Accordingly, no specific issue was framed. The only issue was of violating the terms and conditions of the insurance policy. There is no clarity as to which particular violation of the terms and conditions was pleaded. In any case, the said issue, if at all, was framed on the asking of the appellant (s)-insurance company. Therefore, it was incumbent upon the appellant (s)-insurance company to prove the same. No evidence was led by the appellant (s)-Insurance company, so much so, that neither the driver nor the owner of the offending vehicle was examined by the insurance company qua the permit.
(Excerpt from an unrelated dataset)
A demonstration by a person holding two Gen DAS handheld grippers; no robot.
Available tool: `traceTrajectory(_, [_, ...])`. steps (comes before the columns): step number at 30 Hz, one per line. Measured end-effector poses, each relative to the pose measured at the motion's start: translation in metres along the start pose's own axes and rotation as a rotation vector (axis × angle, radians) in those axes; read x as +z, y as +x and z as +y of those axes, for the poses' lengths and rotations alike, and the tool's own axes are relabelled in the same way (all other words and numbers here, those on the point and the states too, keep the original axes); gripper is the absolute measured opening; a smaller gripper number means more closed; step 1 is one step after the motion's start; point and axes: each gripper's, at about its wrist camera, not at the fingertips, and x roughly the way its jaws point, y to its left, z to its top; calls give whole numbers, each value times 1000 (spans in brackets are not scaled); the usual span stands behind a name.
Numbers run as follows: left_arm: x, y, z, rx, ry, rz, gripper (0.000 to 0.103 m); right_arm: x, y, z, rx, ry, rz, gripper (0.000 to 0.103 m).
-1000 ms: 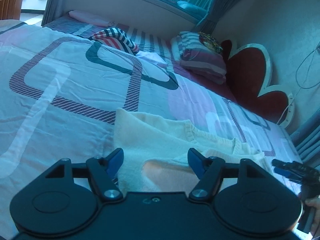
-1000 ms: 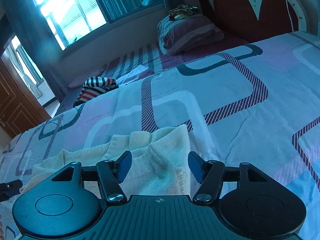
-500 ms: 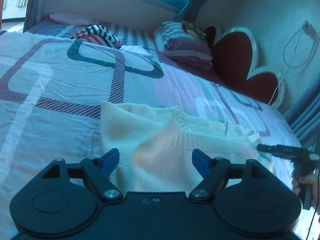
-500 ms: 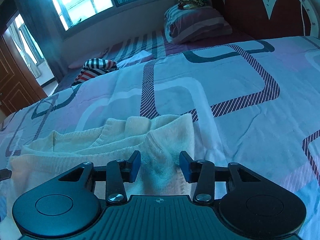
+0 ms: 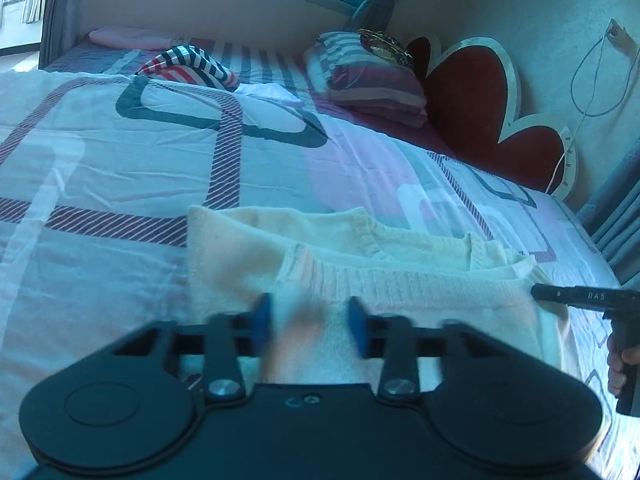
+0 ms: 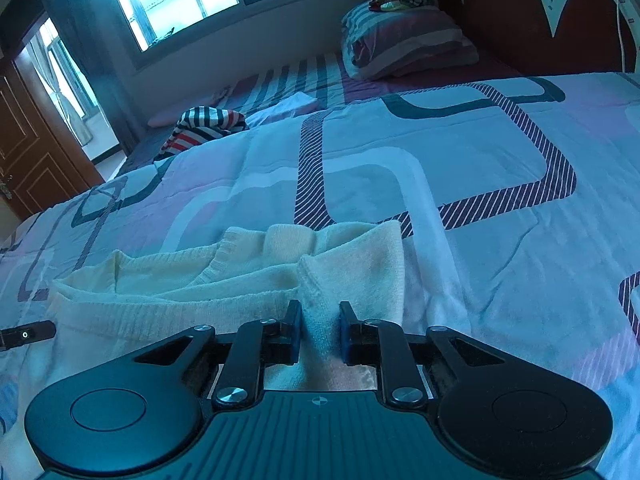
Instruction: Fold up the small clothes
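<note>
Patterned bedspread carries a cream sweater; right gripper jaws pinch it, left gripper jaws parted.

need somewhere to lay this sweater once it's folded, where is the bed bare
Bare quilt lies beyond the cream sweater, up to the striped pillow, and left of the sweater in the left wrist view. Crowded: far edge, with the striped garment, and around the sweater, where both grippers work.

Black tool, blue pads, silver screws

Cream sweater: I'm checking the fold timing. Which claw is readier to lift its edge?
Right. The right claw already pinches the cream sweater; the left claw stands wider, blurred around the hem.
</note>
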Motion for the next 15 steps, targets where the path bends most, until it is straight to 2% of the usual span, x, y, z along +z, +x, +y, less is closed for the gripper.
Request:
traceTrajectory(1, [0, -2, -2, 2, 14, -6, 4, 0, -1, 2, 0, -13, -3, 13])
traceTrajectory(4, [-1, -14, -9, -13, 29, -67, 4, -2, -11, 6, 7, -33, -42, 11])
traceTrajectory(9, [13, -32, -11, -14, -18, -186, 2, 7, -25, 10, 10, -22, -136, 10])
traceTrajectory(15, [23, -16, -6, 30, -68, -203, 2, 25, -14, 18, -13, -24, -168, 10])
Hence, there is nothing on record to show that the offending vehicle did not have the valid permit, in case it was required at all. 8. The argument with respect to number of passengers too has no merit. Admittedly, the appellant (s)-Insurance company is the insurer of the offending vehicle i.e. the truck. The passengers were in the jeep. Moreover, as per the investigation of the criminal case, the driver of the ill fated jeep has not been found at fault. Thus, it was the insurer of the offending vehicle on the date of the accident who is liable to indemnify the owner of the offending vehicle. The appellant (s)-insurance company, therefore, cannot raise the said objection qua the passengers in the jeep. 9. The last argument qua quantum raised by the learned counsel for the appellant (s) was given up after arguing for some time. No other argument was raised. 10. In view of the above discussion, the appeals are dismissed being devoid of merit.